Records contained in a dataset
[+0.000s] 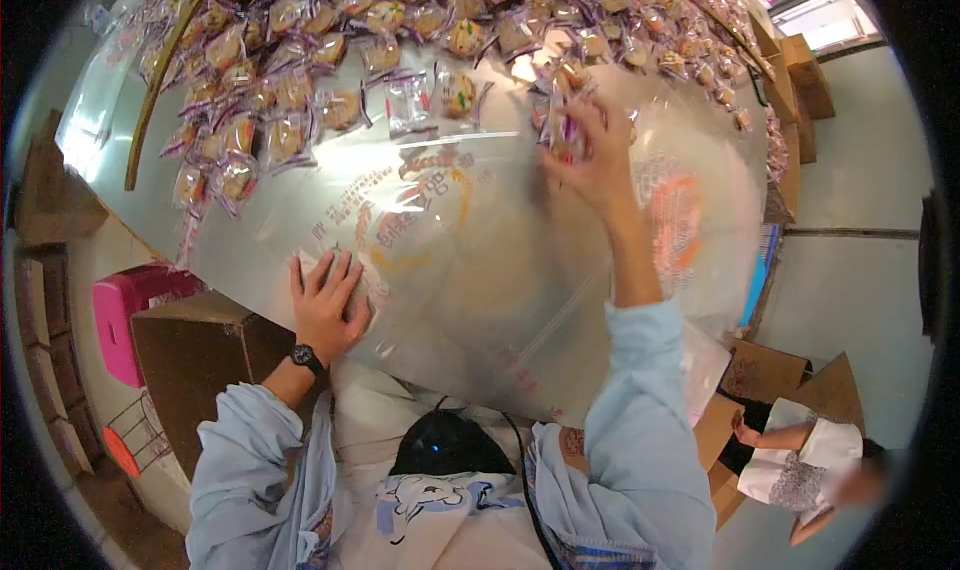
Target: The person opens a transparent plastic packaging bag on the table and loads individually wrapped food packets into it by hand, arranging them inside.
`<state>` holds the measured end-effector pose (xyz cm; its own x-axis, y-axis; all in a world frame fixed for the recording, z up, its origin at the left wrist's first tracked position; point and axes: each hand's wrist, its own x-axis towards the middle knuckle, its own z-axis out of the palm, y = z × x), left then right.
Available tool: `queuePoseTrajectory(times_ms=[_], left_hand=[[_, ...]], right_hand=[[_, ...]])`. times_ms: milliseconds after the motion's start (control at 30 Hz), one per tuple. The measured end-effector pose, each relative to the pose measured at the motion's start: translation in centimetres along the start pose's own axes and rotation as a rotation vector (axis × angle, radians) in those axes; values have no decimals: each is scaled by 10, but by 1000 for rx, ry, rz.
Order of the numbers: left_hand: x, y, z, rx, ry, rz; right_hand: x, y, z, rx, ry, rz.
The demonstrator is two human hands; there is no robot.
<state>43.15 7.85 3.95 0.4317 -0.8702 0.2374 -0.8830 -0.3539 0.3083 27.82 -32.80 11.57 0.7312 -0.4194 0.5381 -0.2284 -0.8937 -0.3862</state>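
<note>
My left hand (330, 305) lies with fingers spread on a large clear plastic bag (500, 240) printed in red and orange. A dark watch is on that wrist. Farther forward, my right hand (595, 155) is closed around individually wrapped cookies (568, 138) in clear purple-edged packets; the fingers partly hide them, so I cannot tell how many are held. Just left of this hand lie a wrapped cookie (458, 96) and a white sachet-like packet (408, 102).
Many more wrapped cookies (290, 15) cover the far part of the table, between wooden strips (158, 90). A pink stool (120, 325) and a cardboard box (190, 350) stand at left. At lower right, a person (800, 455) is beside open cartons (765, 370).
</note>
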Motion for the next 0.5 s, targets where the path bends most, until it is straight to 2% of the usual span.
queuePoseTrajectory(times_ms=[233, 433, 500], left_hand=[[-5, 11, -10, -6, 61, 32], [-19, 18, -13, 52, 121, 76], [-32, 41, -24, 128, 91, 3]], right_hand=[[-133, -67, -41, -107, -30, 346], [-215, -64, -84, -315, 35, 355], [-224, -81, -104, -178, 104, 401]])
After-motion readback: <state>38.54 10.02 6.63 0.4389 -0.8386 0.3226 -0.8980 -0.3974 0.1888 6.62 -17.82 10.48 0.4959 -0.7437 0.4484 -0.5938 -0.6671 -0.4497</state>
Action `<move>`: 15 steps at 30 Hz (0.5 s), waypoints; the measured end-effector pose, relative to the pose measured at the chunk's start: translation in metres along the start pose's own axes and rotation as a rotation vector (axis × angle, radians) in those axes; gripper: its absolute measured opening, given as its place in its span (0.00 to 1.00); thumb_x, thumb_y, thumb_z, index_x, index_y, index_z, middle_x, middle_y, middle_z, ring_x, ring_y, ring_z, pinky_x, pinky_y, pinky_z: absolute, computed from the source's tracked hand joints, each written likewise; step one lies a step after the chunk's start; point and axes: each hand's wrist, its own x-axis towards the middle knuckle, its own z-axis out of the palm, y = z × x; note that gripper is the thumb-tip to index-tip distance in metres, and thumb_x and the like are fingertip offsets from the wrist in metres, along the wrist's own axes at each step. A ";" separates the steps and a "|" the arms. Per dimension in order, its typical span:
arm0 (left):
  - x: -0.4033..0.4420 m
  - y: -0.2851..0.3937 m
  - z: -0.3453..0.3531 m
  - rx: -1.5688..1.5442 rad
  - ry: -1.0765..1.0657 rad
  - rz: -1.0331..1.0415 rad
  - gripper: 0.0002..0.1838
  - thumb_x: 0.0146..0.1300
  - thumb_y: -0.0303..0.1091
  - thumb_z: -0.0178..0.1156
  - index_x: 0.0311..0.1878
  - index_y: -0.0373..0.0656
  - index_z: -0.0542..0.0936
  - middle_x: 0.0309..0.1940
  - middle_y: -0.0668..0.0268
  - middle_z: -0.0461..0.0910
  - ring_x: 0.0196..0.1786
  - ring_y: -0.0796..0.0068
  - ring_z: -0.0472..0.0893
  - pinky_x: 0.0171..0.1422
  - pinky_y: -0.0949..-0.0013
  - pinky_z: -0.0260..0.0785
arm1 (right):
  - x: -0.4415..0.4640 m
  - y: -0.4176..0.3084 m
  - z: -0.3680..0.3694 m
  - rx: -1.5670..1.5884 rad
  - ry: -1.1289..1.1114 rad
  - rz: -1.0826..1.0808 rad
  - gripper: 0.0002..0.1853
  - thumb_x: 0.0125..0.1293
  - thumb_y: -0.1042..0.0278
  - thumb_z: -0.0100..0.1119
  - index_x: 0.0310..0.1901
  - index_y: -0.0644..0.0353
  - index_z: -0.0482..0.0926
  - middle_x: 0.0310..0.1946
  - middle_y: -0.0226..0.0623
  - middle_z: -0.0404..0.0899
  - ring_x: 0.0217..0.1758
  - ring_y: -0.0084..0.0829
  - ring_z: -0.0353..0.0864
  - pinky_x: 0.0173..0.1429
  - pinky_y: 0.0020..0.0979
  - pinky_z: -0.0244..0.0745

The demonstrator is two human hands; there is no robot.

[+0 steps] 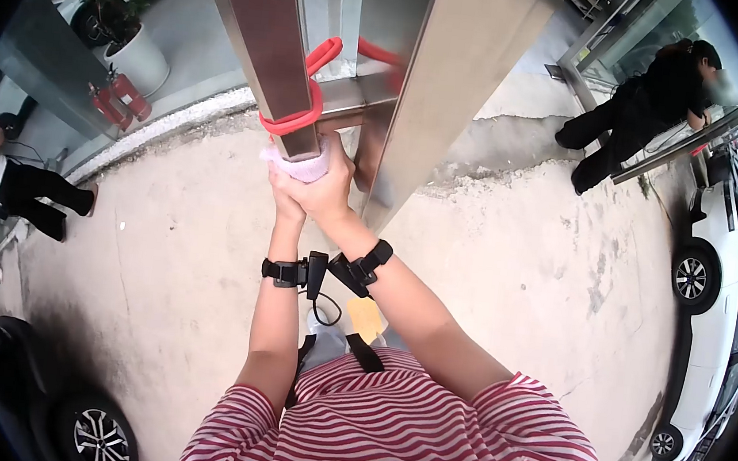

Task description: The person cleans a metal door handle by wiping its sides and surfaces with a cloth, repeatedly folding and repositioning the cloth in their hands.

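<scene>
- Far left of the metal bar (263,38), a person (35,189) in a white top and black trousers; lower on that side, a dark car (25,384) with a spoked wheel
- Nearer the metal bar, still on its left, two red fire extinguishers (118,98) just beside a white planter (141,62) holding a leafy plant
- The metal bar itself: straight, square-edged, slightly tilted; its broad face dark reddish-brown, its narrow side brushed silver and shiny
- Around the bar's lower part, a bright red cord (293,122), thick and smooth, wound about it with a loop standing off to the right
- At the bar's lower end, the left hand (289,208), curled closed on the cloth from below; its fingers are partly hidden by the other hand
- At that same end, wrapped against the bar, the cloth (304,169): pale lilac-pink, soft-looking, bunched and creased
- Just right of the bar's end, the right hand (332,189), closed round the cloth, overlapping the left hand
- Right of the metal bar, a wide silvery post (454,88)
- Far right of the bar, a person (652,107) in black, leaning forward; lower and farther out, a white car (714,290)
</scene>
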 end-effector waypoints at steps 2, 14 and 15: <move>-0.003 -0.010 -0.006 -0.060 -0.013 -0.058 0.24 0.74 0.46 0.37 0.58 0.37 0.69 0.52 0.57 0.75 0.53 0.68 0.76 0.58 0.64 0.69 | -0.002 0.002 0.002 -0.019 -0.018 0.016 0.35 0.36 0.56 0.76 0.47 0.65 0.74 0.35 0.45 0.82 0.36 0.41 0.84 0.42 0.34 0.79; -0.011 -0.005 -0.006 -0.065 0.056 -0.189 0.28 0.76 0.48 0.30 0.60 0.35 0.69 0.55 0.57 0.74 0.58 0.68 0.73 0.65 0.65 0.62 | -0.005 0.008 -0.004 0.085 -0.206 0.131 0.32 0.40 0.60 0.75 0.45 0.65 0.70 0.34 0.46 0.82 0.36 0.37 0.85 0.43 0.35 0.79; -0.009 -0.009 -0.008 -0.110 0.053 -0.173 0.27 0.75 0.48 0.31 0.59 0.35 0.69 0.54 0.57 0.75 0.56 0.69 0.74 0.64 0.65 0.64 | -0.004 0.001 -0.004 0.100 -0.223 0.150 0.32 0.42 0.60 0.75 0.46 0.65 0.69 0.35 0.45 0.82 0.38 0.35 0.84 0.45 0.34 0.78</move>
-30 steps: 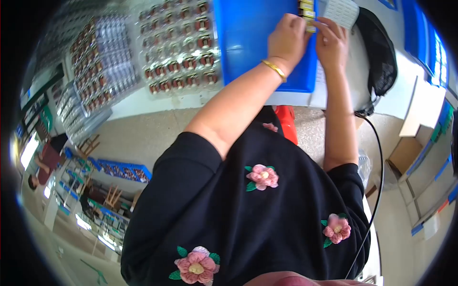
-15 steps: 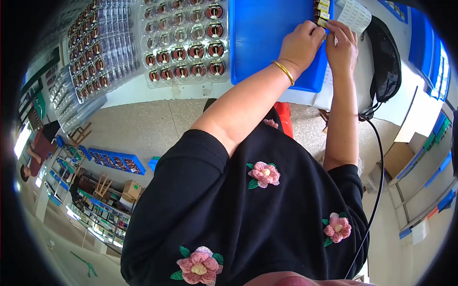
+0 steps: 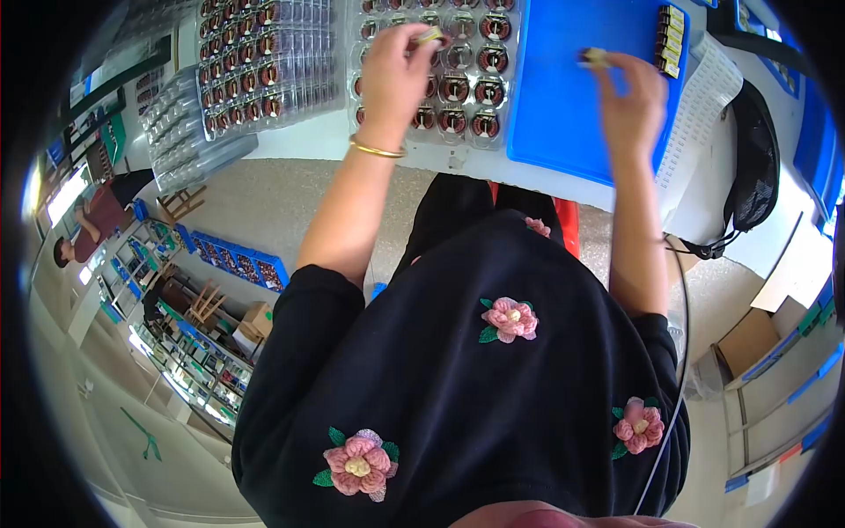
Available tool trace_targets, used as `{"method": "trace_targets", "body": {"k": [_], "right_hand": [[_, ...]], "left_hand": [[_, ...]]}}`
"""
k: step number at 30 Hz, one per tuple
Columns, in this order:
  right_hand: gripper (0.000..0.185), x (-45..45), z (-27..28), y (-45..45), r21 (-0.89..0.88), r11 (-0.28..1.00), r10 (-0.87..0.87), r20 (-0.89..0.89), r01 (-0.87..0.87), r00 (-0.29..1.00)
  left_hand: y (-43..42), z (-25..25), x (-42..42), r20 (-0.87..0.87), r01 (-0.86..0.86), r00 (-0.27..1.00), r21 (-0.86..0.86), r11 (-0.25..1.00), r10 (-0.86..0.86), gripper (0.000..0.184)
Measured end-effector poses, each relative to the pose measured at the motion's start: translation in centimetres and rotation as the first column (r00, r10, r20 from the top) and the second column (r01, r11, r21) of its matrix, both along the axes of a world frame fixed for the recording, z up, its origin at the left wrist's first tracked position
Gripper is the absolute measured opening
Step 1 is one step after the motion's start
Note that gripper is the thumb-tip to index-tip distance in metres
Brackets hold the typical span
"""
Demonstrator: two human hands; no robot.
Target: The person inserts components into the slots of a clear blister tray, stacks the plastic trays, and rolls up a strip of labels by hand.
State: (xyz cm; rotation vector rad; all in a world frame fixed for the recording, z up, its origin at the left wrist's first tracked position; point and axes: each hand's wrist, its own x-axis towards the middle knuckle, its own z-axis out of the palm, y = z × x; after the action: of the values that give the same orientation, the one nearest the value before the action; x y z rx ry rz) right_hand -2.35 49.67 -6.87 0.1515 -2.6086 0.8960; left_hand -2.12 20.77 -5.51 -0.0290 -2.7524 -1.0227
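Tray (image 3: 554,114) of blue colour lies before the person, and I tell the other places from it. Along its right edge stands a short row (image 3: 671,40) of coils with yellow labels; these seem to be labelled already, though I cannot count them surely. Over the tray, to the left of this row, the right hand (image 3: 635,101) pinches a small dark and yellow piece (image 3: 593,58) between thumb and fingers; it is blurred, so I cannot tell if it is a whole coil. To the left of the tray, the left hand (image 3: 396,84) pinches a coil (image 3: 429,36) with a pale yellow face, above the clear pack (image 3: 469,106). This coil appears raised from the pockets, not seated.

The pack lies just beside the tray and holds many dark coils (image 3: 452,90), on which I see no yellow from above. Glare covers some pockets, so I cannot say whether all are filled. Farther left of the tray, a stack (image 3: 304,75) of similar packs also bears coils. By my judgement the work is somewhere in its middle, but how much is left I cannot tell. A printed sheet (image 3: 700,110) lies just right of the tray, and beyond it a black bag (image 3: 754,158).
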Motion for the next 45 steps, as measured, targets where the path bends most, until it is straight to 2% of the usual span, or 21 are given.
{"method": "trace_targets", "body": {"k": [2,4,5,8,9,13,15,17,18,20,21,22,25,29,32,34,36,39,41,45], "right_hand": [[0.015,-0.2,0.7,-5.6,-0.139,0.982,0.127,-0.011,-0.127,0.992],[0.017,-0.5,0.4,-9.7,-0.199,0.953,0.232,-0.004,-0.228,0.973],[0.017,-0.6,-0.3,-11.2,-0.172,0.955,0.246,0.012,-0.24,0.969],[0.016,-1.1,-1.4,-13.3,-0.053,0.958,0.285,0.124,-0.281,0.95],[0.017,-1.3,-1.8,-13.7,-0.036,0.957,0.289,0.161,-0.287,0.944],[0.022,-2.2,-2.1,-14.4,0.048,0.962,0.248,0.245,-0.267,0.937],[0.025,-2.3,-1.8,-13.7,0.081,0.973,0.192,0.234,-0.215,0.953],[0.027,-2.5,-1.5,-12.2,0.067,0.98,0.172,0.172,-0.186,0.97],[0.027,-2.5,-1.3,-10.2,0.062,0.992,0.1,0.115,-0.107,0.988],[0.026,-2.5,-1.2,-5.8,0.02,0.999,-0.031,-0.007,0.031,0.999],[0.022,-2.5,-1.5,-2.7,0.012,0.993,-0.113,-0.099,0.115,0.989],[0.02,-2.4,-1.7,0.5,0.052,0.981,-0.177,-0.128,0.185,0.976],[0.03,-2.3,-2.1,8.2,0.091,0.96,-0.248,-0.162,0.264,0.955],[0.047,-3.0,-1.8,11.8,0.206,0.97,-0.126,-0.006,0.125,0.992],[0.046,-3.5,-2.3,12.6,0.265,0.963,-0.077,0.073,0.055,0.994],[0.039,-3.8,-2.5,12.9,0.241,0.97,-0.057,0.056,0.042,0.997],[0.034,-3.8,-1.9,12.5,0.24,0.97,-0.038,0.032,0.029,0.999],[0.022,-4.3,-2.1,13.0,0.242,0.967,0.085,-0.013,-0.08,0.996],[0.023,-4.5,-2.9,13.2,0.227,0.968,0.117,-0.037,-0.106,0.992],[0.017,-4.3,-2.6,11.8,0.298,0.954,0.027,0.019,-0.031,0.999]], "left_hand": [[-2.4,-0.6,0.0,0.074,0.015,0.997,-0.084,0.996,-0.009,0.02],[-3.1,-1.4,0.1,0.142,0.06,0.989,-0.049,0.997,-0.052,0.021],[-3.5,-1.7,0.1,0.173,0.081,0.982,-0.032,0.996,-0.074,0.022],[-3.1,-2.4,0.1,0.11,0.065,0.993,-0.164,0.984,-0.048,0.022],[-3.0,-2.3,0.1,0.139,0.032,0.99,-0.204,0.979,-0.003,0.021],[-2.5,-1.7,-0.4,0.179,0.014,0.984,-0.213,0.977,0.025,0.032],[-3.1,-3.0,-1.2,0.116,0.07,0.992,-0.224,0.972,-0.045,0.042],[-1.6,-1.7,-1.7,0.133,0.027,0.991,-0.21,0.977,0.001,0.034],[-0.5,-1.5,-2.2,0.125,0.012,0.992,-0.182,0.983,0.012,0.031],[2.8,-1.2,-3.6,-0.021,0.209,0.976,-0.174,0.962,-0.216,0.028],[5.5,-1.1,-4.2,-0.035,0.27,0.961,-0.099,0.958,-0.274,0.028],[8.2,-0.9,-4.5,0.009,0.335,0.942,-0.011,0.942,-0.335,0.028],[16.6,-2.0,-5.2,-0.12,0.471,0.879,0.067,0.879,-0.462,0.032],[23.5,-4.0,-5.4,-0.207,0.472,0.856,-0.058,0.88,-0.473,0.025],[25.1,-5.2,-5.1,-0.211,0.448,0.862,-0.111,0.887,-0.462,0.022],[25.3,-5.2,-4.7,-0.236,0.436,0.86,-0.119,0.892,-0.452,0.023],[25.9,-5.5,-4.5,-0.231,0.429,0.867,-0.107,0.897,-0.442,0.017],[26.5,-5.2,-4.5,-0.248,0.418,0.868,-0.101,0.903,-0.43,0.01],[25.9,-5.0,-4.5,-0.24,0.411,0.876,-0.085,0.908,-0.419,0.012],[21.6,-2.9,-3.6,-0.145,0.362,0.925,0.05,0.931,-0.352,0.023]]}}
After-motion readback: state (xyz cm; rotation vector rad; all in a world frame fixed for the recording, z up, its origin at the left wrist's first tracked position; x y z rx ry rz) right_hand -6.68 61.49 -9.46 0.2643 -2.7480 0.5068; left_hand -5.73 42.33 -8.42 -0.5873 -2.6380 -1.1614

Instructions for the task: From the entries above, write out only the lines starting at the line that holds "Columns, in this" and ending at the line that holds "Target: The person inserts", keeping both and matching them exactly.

Response to this task:
Columns, in this order:
  right_hand: gripper (0.000..0.185), x (-45..45), z (-27..28), y (-45..45), r21 (-0.89..0.88), r11 (-0.28..1.00), r10 (-0.87..0.87), r20 (-0.89..0.89), r01 (-0.87..0.87), r00 (-0.29..1.00)
  left_hand: y (-43..42), z (-25..25), x (-42..42), r20 (-0.87..0.87), r01 (-0.86..0.86), r00 (-0.27..1.00), r21 (-0.86..0.86), r11 (-0.25..1.00), r10 (-0.86..0.86), gripper (0.000..0.184)
Measured end-effector poses, each relative to the pose measured at the motion's start: translation in centimetres and rotation as the first column (r00, r10, r20 from the top) and the second column (r01, r11, r21) of its matrix, both along the axes of a world frame fixed for the recording, z up, its origin at the left wrist's first tracked position
Gripper is the absolute measured opening
Step 1 is one step after the motion's start
Note that gripper is the thumb-tip to index-tip distance in metres
Brackets hold the typical span
"""
Demonstrator: two human hands; no robot.
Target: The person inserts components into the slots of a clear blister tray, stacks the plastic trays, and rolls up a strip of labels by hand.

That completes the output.